Kapolres Kutai Timur, AKBP Teddy Ristiawan sangat berharap adanya informasi masyarakat dikarenakan saksi sangat minim. “Kami sangat mengharapkan peran aktif masyarakat untuk mengungkap kasus ini.”

Senada, Kabak Ops Polres Kutim, Budi Heryawan menegaskan, kasus kematian orangutan ini merupakan kejahatan luar biasa. Ini menyangkut nama baik negara. “Ini merupakan tindak pidana, harus dituntaskan kasusnya,” jelasnya.

 

Peluru di tubuh orangutan sebanyak 130 butir inilah yang membuat orangutan malang ini mati. Foto: Centre for Orangutan Protection

 

 

Masalah

Dede Nurhidayat, Bidang Pengendali Ekosistem Hutan TN Kutai, menjelaskan ruang jelajah orangutan yang tersebar membuat pihaknya kesulitan memantau dengan jumlah petugas yang minim.

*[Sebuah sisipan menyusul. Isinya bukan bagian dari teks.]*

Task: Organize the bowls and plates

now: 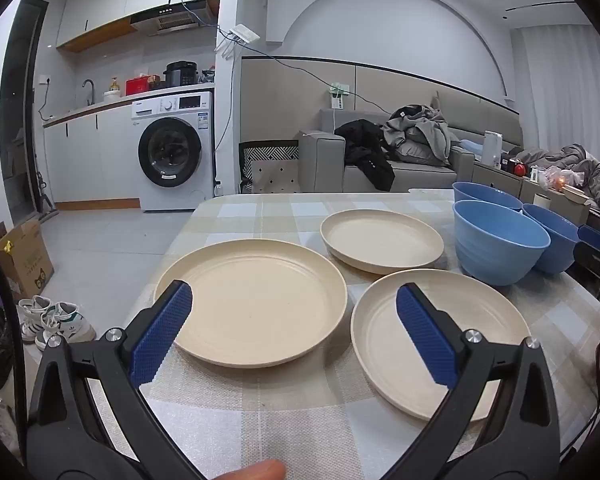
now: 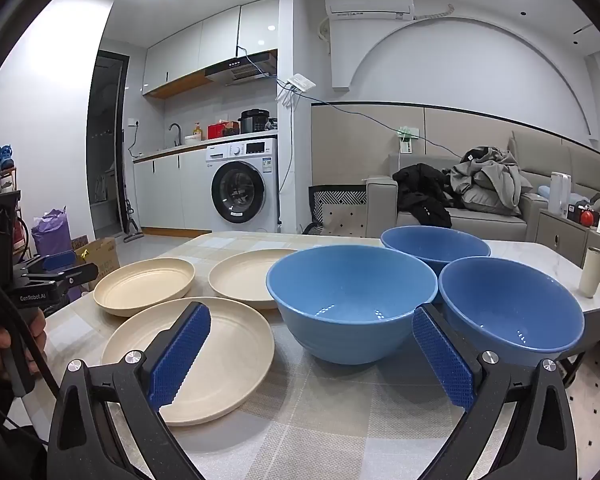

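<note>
Three cream plates lie apart on the checked tablecloth: a left one, a far one and a near right one. Three blue bowls stand upright to their right: a near one, a far one and a right one. My left gripper is open and empty, above the near table edge between the left and right plates. My right gripper is open and empty, just in front of the near bowl, with a plate at its left finger.
A cream cup stands on the table's bare right part. The table drops off to the floor on the left, with shoes and a cardboard box below. A sofa stands behind.
</note>
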Available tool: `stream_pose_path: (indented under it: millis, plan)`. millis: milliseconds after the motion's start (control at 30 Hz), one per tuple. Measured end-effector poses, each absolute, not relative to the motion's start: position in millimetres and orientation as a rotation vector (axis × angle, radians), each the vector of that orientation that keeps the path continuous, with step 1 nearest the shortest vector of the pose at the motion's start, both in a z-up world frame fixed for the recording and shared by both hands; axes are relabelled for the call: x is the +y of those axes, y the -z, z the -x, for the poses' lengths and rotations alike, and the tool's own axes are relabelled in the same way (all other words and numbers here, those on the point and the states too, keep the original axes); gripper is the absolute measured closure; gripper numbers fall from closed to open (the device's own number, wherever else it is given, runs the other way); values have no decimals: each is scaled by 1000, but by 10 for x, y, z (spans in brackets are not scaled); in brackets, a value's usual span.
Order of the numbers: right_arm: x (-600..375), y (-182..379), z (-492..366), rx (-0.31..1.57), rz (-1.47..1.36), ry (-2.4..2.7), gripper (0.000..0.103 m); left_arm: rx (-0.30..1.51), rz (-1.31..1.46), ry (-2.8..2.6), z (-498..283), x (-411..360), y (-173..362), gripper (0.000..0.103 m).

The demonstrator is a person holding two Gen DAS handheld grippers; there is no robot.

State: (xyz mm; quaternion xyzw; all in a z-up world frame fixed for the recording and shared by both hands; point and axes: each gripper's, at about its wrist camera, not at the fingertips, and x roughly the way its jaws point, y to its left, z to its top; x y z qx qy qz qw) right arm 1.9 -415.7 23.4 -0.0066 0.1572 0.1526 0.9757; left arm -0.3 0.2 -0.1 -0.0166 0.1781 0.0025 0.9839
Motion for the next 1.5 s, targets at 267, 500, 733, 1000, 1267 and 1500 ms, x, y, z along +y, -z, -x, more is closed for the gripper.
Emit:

Terlebih, TN Kutai terbagi tiga wilayah administrasi yakni Kutai Timur, Bontang, dan Kutai Kartanegara. “Luas TN Kutai itu 192 ribu hektar, kalau dibandingkan dengan jumlah kami akan tidak sebanding. Tapi kami selalu memantau,” kata dia.

Dede mengklaim, dengan jumlah petugas yang sedikit pihaknya telah maksimal bekerja. Kami memiliki site monitoring dengan kualitas kerja yang baik dan meningkat setiap tahun. TN Kutai memiliki peta titik-titik rawan yang memungkinkan terjadinya konflik orangutan dengan manusia.

“Sebenarnya, di Teluk Pandan tempat orangutan itu ditemukan tidak terlalu padat, meski ada penduduk. Tapi, memang berdekatan dengan kebun nanas dan kebun sawit. Adanya perkebunan inilah yang menarik orangutan keluar sarang. Meski begitu, bukan masalah orangutan saja yang dihadapi, kebakaran hutan juga selalu kami pantau,” ujarnya.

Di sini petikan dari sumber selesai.